Hopefully, some food for thought.

The word "architecture" is omnipresent in the information technology
literature. However, the "Working Group for the Future of Bibliographic
Control" avoids it and chooses "framework"  for its lead term - maybe
for some reason, maybe not. Of course, they are right in saying that
"an environment rather than a 'format'" is needed, and "environment"
may be seen as a more suitable metaphor than "building".
The paper then lists some "requirements for beginning the transition
to a 'new bibliographic framework'". That's all nice and well.
What now? Go ahead and think hard how to satisfy this requirement,
then that one and then the next one?
When you have to build something new, from the ground up and meant
to be sustainable, you need a principled approach. Of course, you
want to keep all your requirements in mind, but not rush ahead and
do something about this or that one at once.

Well, whatever else we think about it, what's needed is a new
information architecture for libraries and other metadata producing
communities in the web.

As every architect learns, good architecture has to resolve a conflict
between three goals: (1)
(and I add a few pertinent subtopics to each)

Stability
   Durability: Robustness against the elements and heavy use
   Security: Protection against attacks and abuse
   Extendability: Scaling up without coming down

Usefulness
   Cover all usage requirements
   Form supports function: Minimize effort of the user
   Flexibility: Openness for future requirements and new options

Elegance [the hardest part]
   Appropriateness: As simple as possible, but not simpler (Einstein)
   Pleasing appearance: Well-proportioned arrangement
   Visionary design: Create something people can fall in love with

And then, today as always, there's an overarching need for economy
in all of this: No architect has unlimited means at his disposal.


Questions to be answered early on in the design stage:

1. For whom will it be home?
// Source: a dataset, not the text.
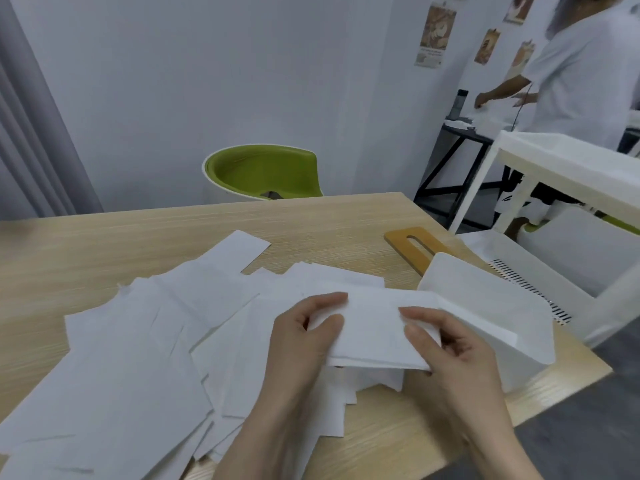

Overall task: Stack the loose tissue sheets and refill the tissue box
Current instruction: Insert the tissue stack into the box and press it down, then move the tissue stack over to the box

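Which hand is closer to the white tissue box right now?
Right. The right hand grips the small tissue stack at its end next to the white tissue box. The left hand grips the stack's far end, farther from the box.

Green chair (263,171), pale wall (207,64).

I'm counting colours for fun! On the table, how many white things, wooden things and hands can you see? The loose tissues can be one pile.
White: 3, the held tissue stack, the loose tissue pile, the tissue box
Wooden brown: 1, the slotted lid
Hands: 2, left hand, right hand, each with a grip on the stack
Total: 6
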A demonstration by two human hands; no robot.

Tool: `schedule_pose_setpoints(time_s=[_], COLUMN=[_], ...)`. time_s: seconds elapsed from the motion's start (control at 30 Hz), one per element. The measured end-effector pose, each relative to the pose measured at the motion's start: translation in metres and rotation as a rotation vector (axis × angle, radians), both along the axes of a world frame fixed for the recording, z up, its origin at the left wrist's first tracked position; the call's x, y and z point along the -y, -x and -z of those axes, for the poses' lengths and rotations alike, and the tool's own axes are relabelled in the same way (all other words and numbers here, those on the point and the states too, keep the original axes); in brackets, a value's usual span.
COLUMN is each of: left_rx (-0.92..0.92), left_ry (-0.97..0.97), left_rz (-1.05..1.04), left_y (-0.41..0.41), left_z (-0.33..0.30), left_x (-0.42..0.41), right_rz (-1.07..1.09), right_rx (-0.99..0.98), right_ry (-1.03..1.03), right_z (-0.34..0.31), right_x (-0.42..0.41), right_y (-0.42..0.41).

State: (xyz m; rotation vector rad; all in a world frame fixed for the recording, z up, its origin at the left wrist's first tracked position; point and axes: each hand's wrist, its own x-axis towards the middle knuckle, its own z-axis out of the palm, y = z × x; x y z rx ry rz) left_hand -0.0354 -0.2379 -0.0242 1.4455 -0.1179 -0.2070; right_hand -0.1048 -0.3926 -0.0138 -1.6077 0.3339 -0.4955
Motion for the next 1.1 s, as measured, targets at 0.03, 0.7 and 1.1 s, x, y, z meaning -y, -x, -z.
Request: schedule_pose_setpoints(time_s=[0.03,0.7,1.1], left_rx=[0.015,0.552,0.928], left_ry=[-0.015,-0.693,-1.287], left_rz=[0.008,0.518,0.823], left_y=[-0.003,-0.061,-0.083], left_z=[-0.001,-0.022,-0.019], left_x=[0.006,0.155,0.174], right_rz=[0.017,0.352,-0.103], right_rx=[0.002,-0.212,-0.573], right_ry=[0.015,0.705,1.293], right_z=[-0.003,-0.003,-0.012], right_x=[0.005,0.121,0.172], right_y=[0.003,0.027,0.008])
That is, in this case,
    What is it the building/framework will have to accomodate?
       Topics: Objects, Data model, Data elements

2. What will the dwellers want to do? That is,
    What functions will the building have to support?
       Topics: Methods, Services (incl. housekeeping!)
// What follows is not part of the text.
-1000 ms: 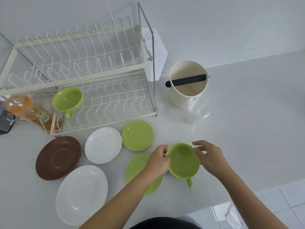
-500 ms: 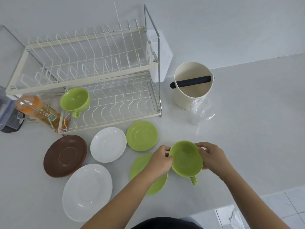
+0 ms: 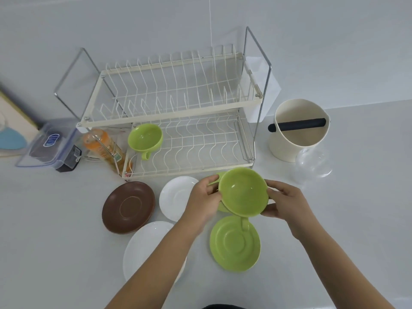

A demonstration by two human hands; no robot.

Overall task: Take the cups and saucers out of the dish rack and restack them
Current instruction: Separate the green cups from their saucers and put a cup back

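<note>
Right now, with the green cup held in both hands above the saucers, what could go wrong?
1. Both the left hand and the right hand hold the green cup only at its rim, so it might slip and fall onto the green saucer underneath.
2. The cup hides the other green saucer behind it, so setting it down centred may be hard.
3. The clear plastic cup lies close to the right and could get knocked.

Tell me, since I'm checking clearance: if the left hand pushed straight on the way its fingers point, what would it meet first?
The left hand already grips the green cup, so it meets that first; beyond it, probably the right hand.
</note>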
3. What relations are there with the rest of the world?
    How will it fit in with what's there and what we can't change?
       Topics: External standards, Communication (Interfaces)

4. What materials and components are we going to use?
    Standard elements, non-proprietary modules, encodings
       Topics: Building blocks, modules, textures, surfaces

Related considerations
About the Data model:
   Evaluate the status quo: Which are the most frequent data
   elements, the indispensable ones; which are not needed (used
   in applications like OPACs) or very rarely, or redundant.
   Which are insonsistent, unreliable, not machine-actionable
   and therefore of questionable value in the legacy?
   Full-fledged MARC21 with all its 11,008 elements will not be
   called for in many tasks...  (see  http://marc21rdf.info/)

About the Interfaces:
   What are the most frequently asked question types, and what
   would the answers have to look like?
   Simple tasks must be easy to accomplish.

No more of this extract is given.